* _Task to complete_
Each entry is to be retyped exactly as it stands.

(Extracted records)

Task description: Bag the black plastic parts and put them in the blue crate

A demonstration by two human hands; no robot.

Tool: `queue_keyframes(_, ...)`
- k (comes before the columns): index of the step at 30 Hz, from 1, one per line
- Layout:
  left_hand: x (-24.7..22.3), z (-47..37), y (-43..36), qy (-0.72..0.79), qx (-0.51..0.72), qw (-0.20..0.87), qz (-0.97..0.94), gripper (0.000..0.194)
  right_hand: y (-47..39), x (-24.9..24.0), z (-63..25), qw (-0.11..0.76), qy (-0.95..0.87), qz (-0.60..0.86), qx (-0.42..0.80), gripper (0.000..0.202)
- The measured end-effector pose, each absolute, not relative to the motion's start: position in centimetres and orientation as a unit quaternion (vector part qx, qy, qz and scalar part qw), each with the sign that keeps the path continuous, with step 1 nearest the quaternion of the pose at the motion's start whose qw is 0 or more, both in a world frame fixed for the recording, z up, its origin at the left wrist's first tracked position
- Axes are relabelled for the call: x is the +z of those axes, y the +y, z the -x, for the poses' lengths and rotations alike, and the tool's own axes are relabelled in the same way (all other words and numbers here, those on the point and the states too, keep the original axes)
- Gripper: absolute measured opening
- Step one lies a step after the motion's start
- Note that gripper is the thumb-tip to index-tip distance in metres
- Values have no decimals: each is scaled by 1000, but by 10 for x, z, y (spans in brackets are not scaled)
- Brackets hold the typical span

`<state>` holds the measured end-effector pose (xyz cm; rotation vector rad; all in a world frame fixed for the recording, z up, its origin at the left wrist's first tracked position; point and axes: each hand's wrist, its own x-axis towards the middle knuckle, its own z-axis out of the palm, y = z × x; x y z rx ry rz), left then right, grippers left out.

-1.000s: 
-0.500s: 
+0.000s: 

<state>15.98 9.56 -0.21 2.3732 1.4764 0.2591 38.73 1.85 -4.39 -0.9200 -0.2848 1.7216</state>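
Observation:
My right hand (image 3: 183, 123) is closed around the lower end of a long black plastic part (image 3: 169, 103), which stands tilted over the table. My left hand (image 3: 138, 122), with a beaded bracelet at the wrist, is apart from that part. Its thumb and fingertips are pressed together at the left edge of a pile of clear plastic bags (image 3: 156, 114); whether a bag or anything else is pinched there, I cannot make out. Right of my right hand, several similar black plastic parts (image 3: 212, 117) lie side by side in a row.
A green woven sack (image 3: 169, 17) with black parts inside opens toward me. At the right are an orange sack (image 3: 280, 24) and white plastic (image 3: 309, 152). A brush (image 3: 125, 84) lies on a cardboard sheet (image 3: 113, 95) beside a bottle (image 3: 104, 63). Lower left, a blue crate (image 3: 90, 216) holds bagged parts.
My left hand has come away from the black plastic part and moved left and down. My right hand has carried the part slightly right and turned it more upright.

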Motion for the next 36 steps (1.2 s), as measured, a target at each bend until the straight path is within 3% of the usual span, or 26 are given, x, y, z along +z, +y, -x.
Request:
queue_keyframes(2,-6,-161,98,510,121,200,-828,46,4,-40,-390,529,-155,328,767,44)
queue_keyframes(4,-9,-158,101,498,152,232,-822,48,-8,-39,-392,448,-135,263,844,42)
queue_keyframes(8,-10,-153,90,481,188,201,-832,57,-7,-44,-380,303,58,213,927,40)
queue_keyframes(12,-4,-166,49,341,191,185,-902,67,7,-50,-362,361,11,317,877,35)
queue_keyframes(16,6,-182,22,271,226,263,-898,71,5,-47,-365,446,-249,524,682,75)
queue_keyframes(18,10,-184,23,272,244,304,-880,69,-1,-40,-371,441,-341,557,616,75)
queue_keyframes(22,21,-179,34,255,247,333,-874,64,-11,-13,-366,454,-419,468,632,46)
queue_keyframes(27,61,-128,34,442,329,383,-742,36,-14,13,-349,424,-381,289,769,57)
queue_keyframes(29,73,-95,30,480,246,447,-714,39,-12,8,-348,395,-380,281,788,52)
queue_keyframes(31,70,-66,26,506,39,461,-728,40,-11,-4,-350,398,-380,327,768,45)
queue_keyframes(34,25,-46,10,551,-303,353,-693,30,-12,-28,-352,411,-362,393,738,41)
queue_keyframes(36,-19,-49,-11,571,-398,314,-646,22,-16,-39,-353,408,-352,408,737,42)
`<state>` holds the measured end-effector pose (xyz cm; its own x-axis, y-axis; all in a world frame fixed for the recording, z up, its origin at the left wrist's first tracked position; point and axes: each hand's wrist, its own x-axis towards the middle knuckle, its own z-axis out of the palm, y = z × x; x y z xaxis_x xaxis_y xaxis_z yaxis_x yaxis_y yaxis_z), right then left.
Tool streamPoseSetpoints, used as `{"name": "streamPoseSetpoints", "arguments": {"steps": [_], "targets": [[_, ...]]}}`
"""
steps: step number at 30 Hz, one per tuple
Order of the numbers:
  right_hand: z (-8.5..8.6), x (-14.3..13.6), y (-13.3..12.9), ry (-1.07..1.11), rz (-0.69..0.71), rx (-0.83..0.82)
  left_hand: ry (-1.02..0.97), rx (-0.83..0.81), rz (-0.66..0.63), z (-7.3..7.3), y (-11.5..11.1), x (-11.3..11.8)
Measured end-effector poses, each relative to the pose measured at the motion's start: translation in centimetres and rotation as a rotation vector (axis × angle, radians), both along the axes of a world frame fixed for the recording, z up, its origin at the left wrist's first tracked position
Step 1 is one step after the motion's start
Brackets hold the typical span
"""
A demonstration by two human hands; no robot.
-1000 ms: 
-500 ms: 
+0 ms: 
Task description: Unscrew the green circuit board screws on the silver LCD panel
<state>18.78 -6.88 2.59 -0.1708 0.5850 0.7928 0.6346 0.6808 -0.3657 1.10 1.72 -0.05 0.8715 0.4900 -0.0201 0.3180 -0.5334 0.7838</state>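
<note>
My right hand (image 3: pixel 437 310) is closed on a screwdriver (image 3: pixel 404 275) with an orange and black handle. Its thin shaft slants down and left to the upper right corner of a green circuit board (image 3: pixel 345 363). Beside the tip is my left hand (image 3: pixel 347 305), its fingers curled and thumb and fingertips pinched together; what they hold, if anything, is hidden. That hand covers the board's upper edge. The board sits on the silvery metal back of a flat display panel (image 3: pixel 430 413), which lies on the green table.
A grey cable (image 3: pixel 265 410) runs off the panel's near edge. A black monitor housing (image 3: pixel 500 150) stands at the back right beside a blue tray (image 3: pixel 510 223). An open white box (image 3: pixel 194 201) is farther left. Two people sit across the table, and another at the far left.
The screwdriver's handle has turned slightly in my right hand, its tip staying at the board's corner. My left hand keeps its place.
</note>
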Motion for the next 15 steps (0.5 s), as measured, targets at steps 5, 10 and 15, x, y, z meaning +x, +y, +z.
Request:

* _Result for this task_
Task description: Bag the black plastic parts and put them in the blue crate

A demonstration by two human hands; no robot.

Tool: `queue_keyframes(_, ...)`
- k (comes before the columns): index of the step at 30 Hz, from 1, one per line
- Layout:
  left_hand: x (-24.7..22.3), z (-47..37), y (-43..36), qy (-0.72..0.79), qx (-0.51..0.72), qw (-0.20..0.87), qz (-0.97..0.94), gripper (0.000..0.194)
  right_hand: y (-47..39), x (-24.9..24.0), z (-63..25), qw (-0.11..0.76), qy (-0.95..0.87), qz (-0.60..0.86), qx (-0.42..0.80), gripper (0.000..0.202)
- The measured end-effector pose, each absolute, not relative to the motion's start: position in centimetres and orientation as a unit quaternion (vector part qx, qy, qz and scalar part qw), each with the sign that keeps the path continuous, with step 1 nearest the quaternion of the pose at the motion's start whose qw is 0 or more, both in a world frame fixed for the recording, z up, its origin at the left wrist's first tracked position
- Axes are relabelled for the call: x is the +z of those axes, y the +y, z the -x, for the poses' lengths and rotations alike, and the tool's own axes are relabelled in the same way (all other words and numbers here, those on the point and the states too, keep the original axes)
- Gripper: absolute measured opening
- Step one lies a step after the motion's start
- Note that gripper is the thumb-tip to index-tip distance in metres
- Values have no decimals: each is scaled by 1000, but by 10 for x, z, y (spans in brackets are not scaled)
- Brackets hold the typical span

`<state>` holds the measured end-effector pose (xyz cm; rotation vector rad; all in a world frame fixed for the recording, z up, its origin at the left wrist's first tracked position; point and axes: each hand's wrist, its own x-axis towards the middle knuckle, its own z-axis out of the palm, y = z × x; x y z rx ry rz), left then right, grippers left out.

-1.000s: 
-0.500s: 
+0.000s: 

<state>15.98 9.56 -0.21 2.3732 1.4764 0.2591 38.73 1.85 -4.39 -0.9200 -0.2848 1.7216</state>
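Observation:
My right hand (image 3: 183, 123) is closed around the lower end of a long black plastic part (image 3: 169, 103), which stands tilted over the table. My left hand (image 3: 138, 122), with a beaded bracelet at the wrist, is apart from that part. Its thumb and fingertips are pressed together at the left edge of a pile of clear plastic bags (image 3: 156, 114); whether a bag or anything else is pinched there, I cannot make out. Right of my right hand, several similar black plastic parts (image 3: 212, 117) lie side by side in a row.
A green woven sack (image 3: 169, 17) with black parts inside opens toward me. At the right are an orange sack (image 3: 280, 24) and white plastic (image 3: 309, 152). A brush (image 3: 125, 84) lies on a cardboard sheet (image 3: 113, 95) beside a bottle (image 3: 104, 63). Lower left, a blue crate (image 3: 90, 216) holds bagged parts.
My left hand has come away from the black plastic part and moved left and down. My right hand has carried the part slightly right and turned it more upright.
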
Motion for the next 36 steps (1.2 s), as measured, a target at each bend until the straight path is within 3% of the usual span, or 26 are given, x, y, z along +z, +y, -x.
Request:
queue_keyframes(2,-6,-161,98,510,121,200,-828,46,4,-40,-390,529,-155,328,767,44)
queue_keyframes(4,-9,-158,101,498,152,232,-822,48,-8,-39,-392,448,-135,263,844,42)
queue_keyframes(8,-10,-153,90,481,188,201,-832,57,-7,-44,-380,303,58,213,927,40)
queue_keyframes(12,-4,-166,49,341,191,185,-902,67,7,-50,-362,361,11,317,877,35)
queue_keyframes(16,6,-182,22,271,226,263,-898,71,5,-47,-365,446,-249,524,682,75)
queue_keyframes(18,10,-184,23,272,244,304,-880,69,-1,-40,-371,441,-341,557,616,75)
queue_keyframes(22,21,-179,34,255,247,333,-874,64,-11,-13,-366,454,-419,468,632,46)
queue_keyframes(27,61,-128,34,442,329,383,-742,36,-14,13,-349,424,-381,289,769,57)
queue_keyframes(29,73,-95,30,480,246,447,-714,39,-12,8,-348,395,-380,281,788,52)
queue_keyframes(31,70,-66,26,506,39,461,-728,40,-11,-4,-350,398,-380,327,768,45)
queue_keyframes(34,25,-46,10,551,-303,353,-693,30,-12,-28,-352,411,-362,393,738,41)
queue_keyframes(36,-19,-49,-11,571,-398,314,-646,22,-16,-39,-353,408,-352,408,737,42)
`<state>` holds the measured end-effector pose (xyz cm; its own x-axis, y-axis; all in a world frame fixed for the recording, z up, its origin at the left wrist's first tracked position; point and axes: each hand's wrist, its own x-axis towards the middle knuckle, its own z-axis out of the palm, y = z × x; x y z xaxis_x xaxis_y xaxis_z yaxis_x yaxis_y yaxis_z), right then left.
Tool streamPoseSetpoints, used as `{"name": "streamPoseSetpoints", "arguments": {"steps": [_], "targets": [[_, ...]]}}`
"""
steps: step number at 30 Hz, one per tuple
Order of the numbers:
  right_hand: z (-8.5..8.6), x (-14.3..13.6), y (-13.3..12.9), ry (-1.07..1.11), rz (-0.69..0.71), rx (-0.83..0.82)
  left_hand: ry (-1.02..0.97), rx (-0.83..0.81), rz (-0.66..0.63), z (-7.3..7.3), y (-11.5..11.1), x (-11.3..11.8)
Measured end-effector poses, each relative to the pose measured at the motion's start: translation in centimetres and rotation as a rotation vector (axis × angle, radians), both along the axes of a world frame fixed for the recording, z up, its origin at the left wrist's first tracked position
Step 1 is one step after the motion's start
Brackets hold the typical span
"""
A demonstration by two human hands; no robot.
-1000 ms: 
-500 ms: 
+0 ms: 
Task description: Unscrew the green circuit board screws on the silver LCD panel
<state>18.78 -6.88 2.59 -0.1708 0.5850 0.7928 0.6346 0.6808 -0.3657 1.10 1.72 -0.05 0.8715 0.4900 -0.0201 0.3180 -0.5334 0.7838</state>
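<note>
My right hand (image 3: pixel 437 310) is closed on a screwdriver (image 3: pixel 404 275) with an orange and black handle. Its thin shaft slants down and left to the upper right corner of a green circuit board (image 3: pixel 345 363). Beside the tip is my left hand (image 3: pixel 347 305), its fingers curled and thumb and fingertips pinched together; what they hold, if anything, is hidden. That hand covers the board's upper edge. The board sits on the silvery metal back of a flat display panel (image 3: pixel 430 413), which lies on the green table.
A grey cable (image 3: pixel 265 410) runs off the panel's near edge. A black monitor housing (image 3: pixel 500 150) stands at the back right beside a blue tray (image 3: pixel 510 223). An open white box (image 3: pixel 194 201) is farther left. Two people sit across the table, and another at the far left.
The screwdriver's handle has turned slightly in my right hand, its tip staying at the board's corner. My left hand keeps its place.
</note>
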Motion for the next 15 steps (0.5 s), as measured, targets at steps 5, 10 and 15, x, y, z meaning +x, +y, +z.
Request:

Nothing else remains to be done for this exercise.